2025/05/07
良質な睡眠とアクティビティ vol.2 ~作業療法士の「心通わすペアハンドマッサージ」~
皆さま、こんにちは。
作業療法士(OT)のSです。
当ホームで実施しているナイトアクティビティのなかには、良質な睡眠につなげることを目的としたいくつかのプログラムがあります。
そこで今回は、以前ブログ「良質な睡眠とアクティビティ vol.1」の第2弾として、OTが監修する『ぺアでハンドマッサージ』をご紹介いたします。
唐突ですが、皆さまは
「人間関係で悩みがある」
「仕事や生活で不安に思うことがある」
など、何か気に病むようなことがあったとき、なかなか寝付けないといった経験をされたことはないでしょうか?
また、反対に
「楽しいことがあった!」
「幸せを実感することがあった」
など、嬉しいことがあった日は、心が充足し、すぐに眠りにつけたことはありませんか?
『ペアでハンドマッサージ』では、そうした心のわだかまりを解消させ、意図的に充足感をつくりだすことで、眠りを誘います。
こちらも過去ブログ「ユマニチュード® ~優しさを伝えるケア技術~」でご紹介しているとおり、当ホームでは、ケア手法の一種として「ユマニチュード®」を実践しています。
ユマニチュードとは、主に認知症の方に効果的とされており、「見る」「話す」「触れる」「立つ」の4つの柱からなる要素を使ったコミュニケーション、マルチモーダル・ケアを使うことにより、ケアをされる側に優しさを伝える技法のひとつ。
『ペアでハンドマッサージ』では、この技法を採り入れています。

ここからは、実施の様子をご紹介します。
ナイトヨガの際と同様に、会場の照度やフレグランスにもこだわり、リラックス空間を演出します。



仲の良いご入居者同士でペアになって座り、いよいよマッサージスタートです。
まずは手を温めるところから。
蒸したタオルでお互いの手を包み、血行の循環をよくしていきます。
手が十分に温まったら、アロマオイルを用いてお互いにマッサージを施します。
マッサージ方法は、OTがついて、丁寧に指導します。
相手の目を「見て」、「お話」をしながら、優しく「触れる」。
時に「立ち上がって」念入りに揉みほぐす...。
これらの動作は「ユマニチュード」の4つの柱に基づいており、自然と技法が実践できる仕組みとなっています。


実際に参加された方からは
「こんな近い距離で人の手を握ったの、家族以外でははじめてかも」
「でも、会話もしながらなんて、楽しいわね。気持ちの上でもぐっと距離が縮まる感じがする」
「手をなでられるだけで、こんなに気持ちいいのね」
といったご感想が寄せられています。



当ホームでは、全居室にセンシングシステム「ライフリズムナビ®+Dr.」を導入し、お部屋の温度・湿度をはじめ、人感センサーがご入居者の活動状況や夜間の睡眠状態をセンシングしています。
私たちは、これら蓄積されたデータから睡眠サイクルを把握し、スリープマネージメントに取り組んでいます。
ナイトヨガのときと同じように、お友達同士で参加されたO様に『ぺアでハンドマッサージ』に参加された時の睡眠状況をご覧いただきました。
O様に睡眠の状況をおうかがいしたところ、
「人づきあいがあまり得意な方ではないので、人間関係で悩んでしまうこともあって…。そうすると、なかなか寝付けない夜もあるのよね」
「1回起きちゃうと、なんだかソワソワしちゃって、それ以降眠れなくなってしまうこともあるわ」
O様がおっしゃるように、日によってベッドに入られてから入眠するまでに時間がかかったり、夜間に覚醒され、その後1時間以上、入眠されていない日もあったりすることが、データから読み取れました。

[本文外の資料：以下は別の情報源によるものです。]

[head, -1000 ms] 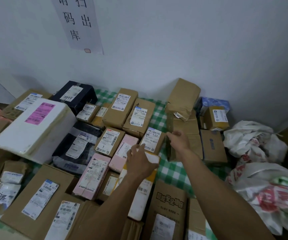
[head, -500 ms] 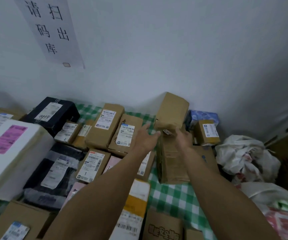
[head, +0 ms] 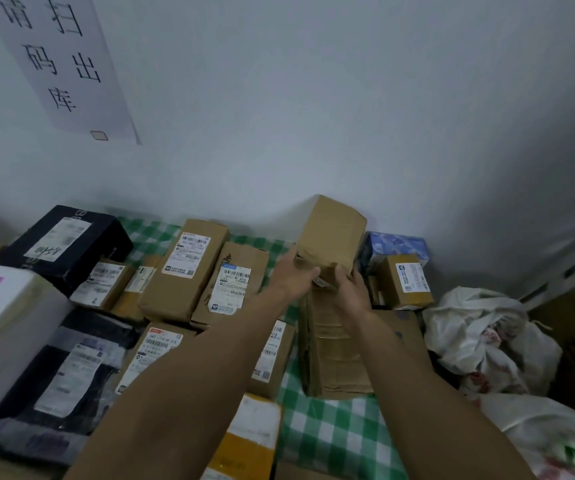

では、『ぺアでハンドマッサージ』に参加されたときはどうでしょうか。
参加後の入眠の様子を、解説しながら見ていきます。
O様は、
「ペアハンドマッサージに参加した日は、心がほんわかと温かくなって安心するのよ」
「ヨガをやった夜もそうだけど、よく眠れている気がするわ」
確かにご本人の実感どおり、データ上でもよく眠れていることがわかります。
『ぺアでハンドマッサージ』には、ユマニチュードの「見て」「触れる」ことで「心の充足感」が得られ、心身ともにリラックスして眠りにつけているご様子でした。

ご入居者の健やかな暮らしの実現に向けて、私たちのチャレンジはまだまだ続きます。
ソナーレ浦和が展開する「スリープマネジメント」の今後にも、どうぞご期待ください!
次回もお楽しみに。

※ HUMANITUDEおよびユマニチュードの名称、ロゴは、日本およびその他の国における仏国SAS Humanitude社の商標または登録商標です。
※ライフリズムナビはエコナビスタ株式会社の登録商標です。